Олимпиада же самодовольно твердила:
– Все будет шито и крыто. Двух своих мужей водила за нос и чужого могу. Я на секреты не женщина – могила.
Хохот Людмилы Александровны переходил в истерику. Она душила его, уткнувшись в муфту. И сквозь дикие, как икота, вскрики, скользили безумные слова:
– Нет, Липа… Ох, насмешила… Нет… Нет… Нет… Спасибо!.. Ты – могила не для меня… Я найду себе другую!.. Ох!.. другую!
В деревне было весело всем, кроме Людмилы Александровны, но она показывала вид, будто ей веселее всех. Много деревенских развлечений перепробовали гости, наконец устроили катанье на коньках. Река Пахра, на которой стоит именье Ратисовых, благодаря запруде, довольно широка и глубока в этом месте. Катались в прекрасный солнечный день. Накануне сильный ветер сдул сухой мелкий снег с поверхности реки, и на далекое пространство легла блестящая ледяная скатерть между белых берегов.
– Направо не забирайте, господа, – там есть полынья! – предупредила Липа. – Видите? елочки поставлены.
Саженях в десяти от господ стояла, опершись на коромысло, худая подщипанная бабенка в синей кофте. Набрав воды в железные ведра, она, с унылым любопытством, глазела на барскую потеху.
– Где это – полынья? там, где баба с ведрами? – спросил кто-то.
– Нет, то прорубь.
И вот Людмила Александровна летит по катку. Давно уже опередила она всю свою компанию, далеко за ней слышатся крики и смех безуспешно догоняющих ее друзей. Ей хорошо… В уме нет ни воспоминаний, ни иных представлений, кроме впечатлений минуты: сухой морозный воздух, блеск солнца и сияние льда, захватывающая быстрота бега.

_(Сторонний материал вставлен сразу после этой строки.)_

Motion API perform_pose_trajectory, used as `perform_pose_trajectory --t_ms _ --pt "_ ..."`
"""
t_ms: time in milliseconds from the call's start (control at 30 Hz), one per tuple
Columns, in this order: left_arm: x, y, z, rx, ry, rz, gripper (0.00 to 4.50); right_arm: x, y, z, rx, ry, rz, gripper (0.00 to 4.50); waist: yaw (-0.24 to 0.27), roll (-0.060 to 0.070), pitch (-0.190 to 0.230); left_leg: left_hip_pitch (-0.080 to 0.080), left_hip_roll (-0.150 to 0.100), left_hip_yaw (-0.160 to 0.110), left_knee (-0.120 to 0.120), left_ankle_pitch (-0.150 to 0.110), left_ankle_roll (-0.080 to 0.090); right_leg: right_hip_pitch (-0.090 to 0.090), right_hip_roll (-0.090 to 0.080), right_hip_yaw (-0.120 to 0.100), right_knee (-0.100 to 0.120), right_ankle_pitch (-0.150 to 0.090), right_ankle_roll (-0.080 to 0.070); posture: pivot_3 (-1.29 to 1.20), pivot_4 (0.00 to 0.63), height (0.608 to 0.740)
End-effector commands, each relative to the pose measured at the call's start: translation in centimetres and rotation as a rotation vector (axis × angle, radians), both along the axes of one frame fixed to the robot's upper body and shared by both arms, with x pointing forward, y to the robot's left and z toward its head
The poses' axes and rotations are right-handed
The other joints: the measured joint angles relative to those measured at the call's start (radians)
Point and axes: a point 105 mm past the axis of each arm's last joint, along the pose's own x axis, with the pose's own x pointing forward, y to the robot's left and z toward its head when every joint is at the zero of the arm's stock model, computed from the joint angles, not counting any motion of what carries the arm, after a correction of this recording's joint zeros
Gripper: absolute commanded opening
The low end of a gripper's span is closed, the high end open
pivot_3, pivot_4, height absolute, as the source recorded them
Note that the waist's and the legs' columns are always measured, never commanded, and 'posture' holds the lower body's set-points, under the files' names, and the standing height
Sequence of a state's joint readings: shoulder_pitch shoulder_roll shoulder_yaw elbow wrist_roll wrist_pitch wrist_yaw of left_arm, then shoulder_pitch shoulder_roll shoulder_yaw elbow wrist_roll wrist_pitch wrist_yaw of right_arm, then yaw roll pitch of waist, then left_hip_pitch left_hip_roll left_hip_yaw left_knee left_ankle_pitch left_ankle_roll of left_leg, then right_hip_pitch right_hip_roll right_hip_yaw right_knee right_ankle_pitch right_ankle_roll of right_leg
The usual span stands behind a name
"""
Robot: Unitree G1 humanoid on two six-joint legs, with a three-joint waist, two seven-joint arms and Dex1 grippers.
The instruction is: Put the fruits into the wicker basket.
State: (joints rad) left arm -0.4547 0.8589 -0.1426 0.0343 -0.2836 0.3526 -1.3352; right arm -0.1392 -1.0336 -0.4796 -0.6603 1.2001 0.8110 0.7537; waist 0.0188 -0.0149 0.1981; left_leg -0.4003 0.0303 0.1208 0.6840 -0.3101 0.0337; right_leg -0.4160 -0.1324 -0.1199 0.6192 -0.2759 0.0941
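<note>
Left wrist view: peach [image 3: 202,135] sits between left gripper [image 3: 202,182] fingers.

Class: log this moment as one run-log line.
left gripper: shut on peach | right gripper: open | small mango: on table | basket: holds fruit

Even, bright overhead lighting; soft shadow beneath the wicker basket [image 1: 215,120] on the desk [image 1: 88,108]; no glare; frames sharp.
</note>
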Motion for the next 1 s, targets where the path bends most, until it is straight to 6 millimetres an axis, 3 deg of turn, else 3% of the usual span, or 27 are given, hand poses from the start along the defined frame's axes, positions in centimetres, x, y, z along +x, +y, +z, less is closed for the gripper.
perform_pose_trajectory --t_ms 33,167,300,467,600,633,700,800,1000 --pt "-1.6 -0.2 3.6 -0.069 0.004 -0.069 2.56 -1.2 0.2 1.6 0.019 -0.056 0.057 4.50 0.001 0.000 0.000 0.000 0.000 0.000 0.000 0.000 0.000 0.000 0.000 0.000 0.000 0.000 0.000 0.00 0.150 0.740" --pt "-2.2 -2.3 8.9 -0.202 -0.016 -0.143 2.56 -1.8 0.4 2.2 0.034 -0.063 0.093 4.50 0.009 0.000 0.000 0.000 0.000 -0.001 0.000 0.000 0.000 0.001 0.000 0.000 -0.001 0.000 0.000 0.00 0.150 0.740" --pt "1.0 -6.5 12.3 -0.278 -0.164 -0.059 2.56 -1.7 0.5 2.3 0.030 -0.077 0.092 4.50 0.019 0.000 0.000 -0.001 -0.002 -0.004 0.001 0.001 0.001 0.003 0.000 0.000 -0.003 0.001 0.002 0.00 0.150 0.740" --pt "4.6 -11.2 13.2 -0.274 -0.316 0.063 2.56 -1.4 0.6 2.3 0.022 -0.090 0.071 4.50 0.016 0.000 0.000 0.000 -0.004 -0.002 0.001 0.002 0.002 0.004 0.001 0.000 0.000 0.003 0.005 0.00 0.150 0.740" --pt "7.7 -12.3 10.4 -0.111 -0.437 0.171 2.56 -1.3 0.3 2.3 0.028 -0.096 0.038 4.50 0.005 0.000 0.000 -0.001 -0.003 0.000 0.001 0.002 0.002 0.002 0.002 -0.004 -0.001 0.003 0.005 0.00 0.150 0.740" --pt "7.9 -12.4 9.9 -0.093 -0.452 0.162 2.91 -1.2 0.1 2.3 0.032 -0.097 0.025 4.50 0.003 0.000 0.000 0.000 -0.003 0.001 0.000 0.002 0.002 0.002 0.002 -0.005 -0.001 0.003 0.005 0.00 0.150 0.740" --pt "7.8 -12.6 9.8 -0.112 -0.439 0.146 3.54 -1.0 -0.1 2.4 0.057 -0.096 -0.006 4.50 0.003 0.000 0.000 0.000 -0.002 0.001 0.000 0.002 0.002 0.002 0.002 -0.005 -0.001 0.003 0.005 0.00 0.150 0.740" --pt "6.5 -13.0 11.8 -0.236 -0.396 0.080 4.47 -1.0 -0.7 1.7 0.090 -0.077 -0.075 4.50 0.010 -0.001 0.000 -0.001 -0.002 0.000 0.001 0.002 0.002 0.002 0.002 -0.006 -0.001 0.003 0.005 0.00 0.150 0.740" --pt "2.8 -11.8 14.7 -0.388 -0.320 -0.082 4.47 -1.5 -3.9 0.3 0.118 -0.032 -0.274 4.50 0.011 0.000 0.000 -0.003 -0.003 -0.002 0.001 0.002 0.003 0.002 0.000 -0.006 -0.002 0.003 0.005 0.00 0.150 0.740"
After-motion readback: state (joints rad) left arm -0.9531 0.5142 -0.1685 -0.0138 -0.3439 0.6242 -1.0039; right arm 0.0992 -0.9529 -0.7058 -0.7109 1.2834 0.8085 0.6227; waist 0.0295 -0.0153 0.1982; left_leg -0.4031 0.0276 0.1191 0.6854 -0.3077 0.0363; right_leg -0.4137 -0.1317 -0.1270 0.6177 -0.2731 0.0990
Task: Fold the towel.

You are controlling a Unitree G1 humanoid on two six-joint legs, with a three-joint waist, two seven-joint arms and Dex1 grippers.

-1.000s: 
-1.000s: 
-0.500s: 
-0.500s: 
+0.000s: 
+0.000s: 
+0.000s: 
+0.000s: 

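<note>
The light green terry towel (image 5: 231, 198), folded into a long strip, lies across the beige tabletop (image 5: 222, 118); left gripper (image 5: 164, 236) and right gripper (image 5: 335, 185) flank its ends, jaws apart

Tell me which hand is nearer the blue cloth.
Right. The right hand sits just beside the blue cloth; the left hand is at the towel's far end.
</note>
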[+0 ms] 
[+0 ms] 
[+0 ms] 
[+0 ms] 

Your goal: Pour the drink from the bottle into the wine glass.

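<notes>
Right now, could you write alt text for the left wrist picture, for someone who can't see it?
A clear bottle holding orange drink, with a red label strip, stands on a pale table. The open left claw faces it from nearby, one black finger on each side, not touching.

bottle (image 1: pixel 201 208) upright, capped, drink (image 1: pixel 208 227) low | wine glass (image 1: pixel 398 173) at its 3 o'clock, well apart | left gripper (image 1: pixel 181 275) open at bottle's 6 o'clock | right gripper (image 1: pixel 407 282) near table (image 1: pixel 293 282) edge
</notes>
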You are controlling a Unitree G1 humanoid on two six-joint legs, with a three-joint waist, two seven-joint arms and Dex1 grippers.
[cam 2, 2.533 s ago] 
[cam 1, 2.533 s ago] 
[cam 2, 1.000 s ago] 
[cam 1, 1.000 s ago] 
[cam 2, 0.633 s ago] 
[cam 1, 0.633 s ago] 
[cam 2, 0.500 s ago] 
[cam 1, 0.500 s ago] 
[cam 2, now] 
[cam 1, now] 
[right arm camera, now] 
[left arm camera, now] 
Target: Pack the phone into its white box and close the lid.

– Людмила Александровна! Людмила Александровна! – долетел к ней тревожный оклик Синева, и она увидала у своих ног черную дыру, осененную тощей еловой веткой. На секунду она остановилась… осела, покачнулась назад. Потом словно невидимая сила толкнула ее вперед… Глупое от испуга бабье лицо мелькнуло в ее глазах, руки в синих штопаных рукавах замахали в воздухе, кто-то взвизгнул… Серебряный всплеск ледяной воды, страшный холод – как обжог во всем теле…
Но сильные мужские руки уже схватили ее за плечи и выхватили в обмороке из проруби.
К вечеру у нее открылось воспаление в легких.